If you've heard it once, you've heard it a million times: the key to losing weight is to "eat less and move more." While it is often repeated advice, and can work for a period of time, it doesn't exactly paint a complete picture when it comes to weight loss. Trust us, there is a whole lot more going on.
The following advice is far more helpful. Based on the ways our bodies actually function, these practical tips will help you maintain momentum and avoid hitting those dreaded weight loss plateaus!
1. Get sufficient sleep
If you are serious about losing weight, you have to make sure you are getting enough sleep. When you don't sleep properly, your hormones will get all out of whack, preventing you from losing weight. Lack of sleep increases your body's production of the hormone ghrelin which, to put it simply, increases your sense of hunger. To make matters worse, being sleep deprived decreases your production of the hormone leptin which helps you to feel satisfied. During this time you are likely to be more interested in simple carbohydrates like a bagel at breakfast or a donut at the office. Lack of sleep can also mean an increase in cortisol (which can cause fat to be stored around your middle) and ups insulin resistance which can increase your risk for diabetes.
- Am I averaging at least 7 hours of sleep per night?
- If not, am I willing to make concessions to get a better sleep? For example: Can I turn my phone off a little earlier? Can I record my favourite show instead of staying up late to watch it?
2. Don't try to out train your diet
It is unfortunate but sometimes too much exercise can lead to an increase in appetite. If you put in a solid sweat session and then run home and eat and eat and eat, you are likely going to consume far more calories than you burned and you won't lose weight. You have to make sure that what you are doing is in line with your goals. If you are just trying to lose a few pounds, doing intense exercise like two-a-days, insane amounts of steady-state cardio, or spending hours in the weight room every day, can lead to an insatiable appetite and work against your goals.
- Is the exercise I'm doing increasing my appetite to the point where I might be sabotaging my goals?
- What sort of exercise can I do instead to see how it makes me feel? Why not try the BodyRock 30 Day Bootcamps? Offered at both a Beginner, Intermediate and Advanced level, these programs offer you a real time workouts and encouragement from our trainers in your very own living room! Stream these bootcamps (and so much more) on demand with SweatFlix℠!

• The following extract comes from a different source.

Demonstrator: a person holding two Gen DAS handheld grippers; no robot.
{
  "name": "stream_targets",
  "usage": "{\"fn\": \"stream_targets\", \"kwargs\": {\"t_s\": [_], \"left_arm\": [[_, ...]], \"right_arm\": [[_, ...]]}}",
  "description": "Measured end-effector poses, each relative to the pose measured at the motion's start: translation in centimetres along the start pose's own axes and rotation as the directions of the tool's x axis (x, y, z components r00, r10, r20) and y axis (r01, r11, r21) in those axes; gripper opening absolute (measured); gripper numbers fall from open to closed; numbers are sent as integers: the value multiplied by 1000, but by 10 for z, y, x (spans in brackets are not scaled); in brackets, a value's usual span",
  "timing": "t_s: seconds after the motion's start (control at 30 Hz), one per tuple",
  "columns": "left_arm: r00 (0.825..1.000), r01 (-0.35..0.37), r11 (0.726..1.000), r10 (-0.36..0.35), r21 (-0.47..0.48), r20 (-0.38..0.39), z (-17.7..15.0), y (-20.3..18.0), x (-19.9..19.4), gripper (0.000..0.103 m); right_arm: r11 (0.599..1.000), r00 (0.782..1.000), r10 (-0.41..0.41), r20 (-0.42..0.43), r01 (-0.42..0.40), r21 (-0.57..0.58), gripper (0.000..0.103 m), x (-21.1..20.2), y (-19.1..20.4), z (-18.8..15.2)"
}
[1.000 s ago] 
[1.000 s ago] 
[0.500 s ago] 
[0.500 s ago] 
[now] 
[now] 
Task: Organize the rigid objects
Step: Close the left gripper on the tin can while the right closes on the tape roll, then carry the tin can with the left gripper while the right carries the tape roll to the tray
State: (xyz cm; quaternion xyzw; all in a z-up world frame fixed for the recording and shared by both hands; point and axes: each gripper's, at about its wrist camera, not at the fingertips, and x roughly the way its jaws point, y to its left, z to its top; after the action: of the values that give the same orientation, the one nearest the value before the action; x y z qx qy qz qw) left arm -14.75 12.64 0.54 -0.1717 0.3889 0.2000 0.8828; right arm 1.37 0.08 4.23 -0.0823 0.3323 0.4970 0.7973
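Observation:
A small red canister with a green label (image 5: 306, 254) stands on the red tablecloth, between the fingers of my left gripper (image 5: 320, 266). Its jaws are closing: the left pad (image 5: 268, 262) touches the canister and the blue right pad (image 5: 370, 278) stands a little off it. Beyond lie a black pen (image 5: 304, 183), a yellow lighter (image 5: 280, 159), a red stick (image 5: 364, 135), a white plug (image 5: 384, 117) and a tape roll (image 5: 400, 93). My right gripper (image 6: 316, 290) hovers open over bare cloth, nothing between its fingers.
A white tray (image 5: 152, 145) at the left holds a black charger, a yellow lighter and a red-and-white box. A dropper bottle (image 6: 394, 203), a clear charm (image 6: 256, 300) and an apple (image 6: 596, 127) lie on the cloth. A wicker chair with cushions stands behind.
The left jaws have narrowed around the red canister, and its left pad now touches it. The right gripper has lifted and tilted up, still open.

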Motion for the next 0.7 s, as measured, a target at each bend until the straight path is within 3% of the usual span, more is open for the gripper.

[bctt tweet="4 Weight Loss Tips More Helpful Than "Eat Less And Move More""]
3. Eat foods that make you feel satisfied
People think eating right is boring. The truth is, it can be both delicious and satisfying. There are foods out there that will fill your stomach and give you that physical sensation of being satisfied but if you aren't enjoying the food, you won't actually
be satisfied. Forcing yourself to eat foods you don't like will just cause you to start foraging through your pantry later on in the evening. Fortunately, with the BodyRock Meal Plan you can get 30 days worth of healthy meals and snacks that are sure to satisfy your tastebuds. No more menu planning, no more boring dishes. Each week, we give you a detailed grocery list so all you have to do is grab the ingredients and follow along. And just to help you make sense of your healthy choices, we've included a detailed nutrition guide and an added recipe book with over 70 extra offerings! Why not let us help you balance your diet? Get your BodyRock Meal Plan here
- Am I eating foods I can't stand because I feel like I am "supposed" to?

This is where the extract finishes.